▸ **Your instructions**
Reduce the material below to its lines containing "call".

START Given material

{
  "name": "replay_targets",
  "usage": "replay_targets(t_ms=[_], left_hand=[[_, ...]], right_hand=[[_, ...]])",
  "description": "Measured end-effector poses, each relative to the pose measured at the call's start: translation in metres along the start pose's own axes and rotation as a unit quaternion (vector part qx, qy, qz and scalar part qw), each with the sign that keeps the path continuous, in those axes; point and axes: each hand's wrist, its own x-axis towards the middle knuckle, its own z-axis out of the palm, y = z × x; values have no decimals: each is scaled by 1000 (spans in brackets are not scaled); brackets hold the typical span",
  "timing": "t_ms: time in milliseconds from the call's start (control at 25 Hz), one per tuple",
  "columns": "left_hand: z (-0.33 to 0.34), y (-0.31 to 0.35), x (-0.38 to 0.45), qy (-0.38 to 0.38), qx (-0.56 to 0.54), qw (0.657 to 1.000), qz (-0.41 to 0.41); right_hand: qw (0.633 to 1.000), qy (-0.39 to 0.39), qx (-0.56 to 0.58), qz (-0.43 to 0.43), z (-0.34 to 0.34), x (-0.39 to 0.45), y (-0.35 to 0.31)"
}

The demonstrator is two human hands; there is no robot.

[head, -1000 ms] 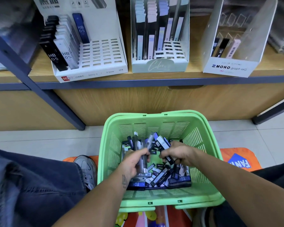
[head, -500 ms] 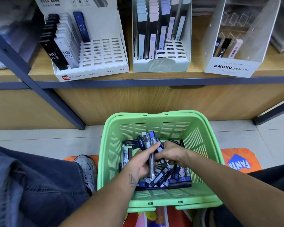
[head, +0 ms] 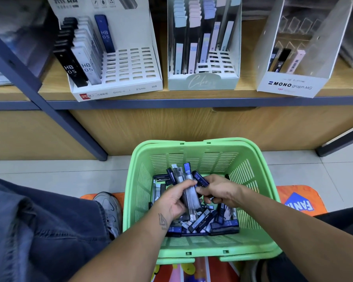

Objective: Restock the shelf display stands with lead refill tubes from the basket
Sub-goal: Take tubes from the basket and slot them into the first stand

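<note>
Gripping a fanned bundle of lead refill tubes (head: pixel 186 186), left hand (head: pixel 172 200) has fingers curled round clear and blue "HB 05" tubes, tops sticking up above the fist. Right hand (head: pixel 216 190) pinches one blue tube (head: pixel 201 179) at its fingertips, right against the bundle

Change vs a second ago: the hands were apart, each digging in the pile; half a second ago they closed together; now the right is feeding its tube into the left's stack. The bundle also reads taller and tidier. My read: collecting phase nearly done, sorting by type in hand before the lift to the shelf

Outward:
- loose tubes (head: pixel 204 220) lie jumbled on the floor of the green basket (head: pixel 251 159), plenty left
- basket sits on the floor tiles between the person's knees, below the shelf
- left display stand (head: pixel 130 64), marked 0.5mm: black, white and one blue HB 05 row filled at its left, most slots bare. Likely target for this bundle
- middle pastel stand (head: pixel 202 82): partly filled
- Mono graph MG stand (head: pixel 289 84): a few tubes only

Risk: the fanned bundle could shed a tube on the lift; squaring it first looks wise
</note>
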Motion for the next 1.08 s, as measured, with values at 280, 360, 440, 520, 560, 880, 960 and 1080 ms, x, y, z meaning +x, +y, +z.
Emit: replay_targets(t_ms=[280, 360, 440, 520, 560, 880, 960, 1080], left_hand=[[-1, 6, -3, 2, -16, 1000, 16], [-3, 5, -3, 9, 7, 1000, 21], [-5, 4, -3, 10, 33, 999, 35], [-6, 5, -5, 10, 53, 997, 51], [-7, 6, -6, 5, 56, 997, 58], [-4, 12, -22, -27, 92, 992, 77], [-2, 20, -34, -49, 105, 990, 74], [0, 42, -46, -64, 139, 983, 102]], right_hand=[[997, 68, -35, -5, -4, -6, -4], [994, 81, -64, -28, -4, -2, -5], [990, 111, -70, -57, -2, 1, -6], [989, 112, -72, -67, -4, 2, -7], [990, 100, -75, -64, -5, 1, -7], [992, -4, 117, -42, -35, -27, -24], [984, -22, 167, -62, -45, -33, -29], [985, -22, 132, -105, -56, -48, -47]])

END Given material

▸ **Solution for this task**
  "description": "Measured end-effector poses, each relative to the pose measured at the call's start: translation in metres along the start pose's own axes and rotation as a unit quaternion (vector part qx, qy, qz and scalar part qw), each with the sign that keeps the path continuous, in those axes; point and axes: each hand's wrist, its own x-axis towards the middle knuckle, its own z-axis out of the palm, y = z × x; values have no decimals: each is scaled by 1000 (spans in brackets are not scaled); brackets hold the typical span",
  "timing": "t_ms: time in milliseconds from the call's start (control at 25 Hz), one per tuple",

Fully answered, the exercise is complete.